People who consult with me rarely ask this question directly, but it often lingers in the background. The assumed but often unstated answer emphasizes how talking to a trained clinician will help diminish problems like depression/anxiety/obsessions.
That answer, however, rarely satisfies. What people really want to know is “Why do I NEED therapy? The best response examines and challenges some complicated assumptions about dependence and self reliance.

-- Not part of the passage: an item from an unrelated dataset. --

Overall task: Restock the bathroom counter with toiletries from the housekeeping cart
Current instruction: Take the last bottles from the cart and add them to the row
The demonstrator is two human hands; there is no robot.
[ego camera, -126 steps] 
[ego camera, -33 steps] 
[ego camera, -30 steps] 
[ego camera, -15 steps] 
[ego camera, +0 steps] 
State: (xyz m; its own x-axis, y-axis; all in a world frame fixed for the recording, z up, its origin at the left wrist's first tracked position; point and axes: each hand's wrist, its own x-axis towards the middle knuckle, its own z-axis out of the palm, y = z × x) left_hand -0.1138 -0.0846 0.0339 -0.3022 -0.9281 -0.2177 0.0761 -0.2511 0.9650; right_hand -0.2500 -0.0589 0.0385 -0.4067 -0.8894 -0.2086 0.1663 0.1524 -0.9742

Most people can describe why they don’t feel right, or what behaviors cause problems. Yet many feel uncomfortable translating their struggles into clinical terms. Almost every life comes with its obstacles, if not traumas, due to the fact that not every parent can do right by their kids as well as social, historical and sometimes even environmental realities. We all share in the totality of human suffering. Every individual experiences his or her own part of pain’s universal reality.
That being the case it can be hard to justify needing therapy. Many believe that a person can’t “need” and be “independent” at the same time. The romantic notions of a “pick yourself up by your bootstraps” mythology colide with the realistic necessity of interdependence. People need and help each other in order to survive. Building or doing anything requires willpower, hard work and mutual, shared interactions with others.
Try thinking of therapy this way.
The word therapy originates from the Greek therapeuin , “to cure, treat medically” or more literally to “attend, do service, take care of .” This ancient use of the word better explains therapy in a manner that avoids the dichotomy between dependence and independence.
So, why therapy?
Therapy helps you attend to your self in a manner that enables you to serve others in your life and in our world. A therapist teaches you how to move the “who you are” – your temperament, hardwiring and cultural background – to the “who you aspire to be.”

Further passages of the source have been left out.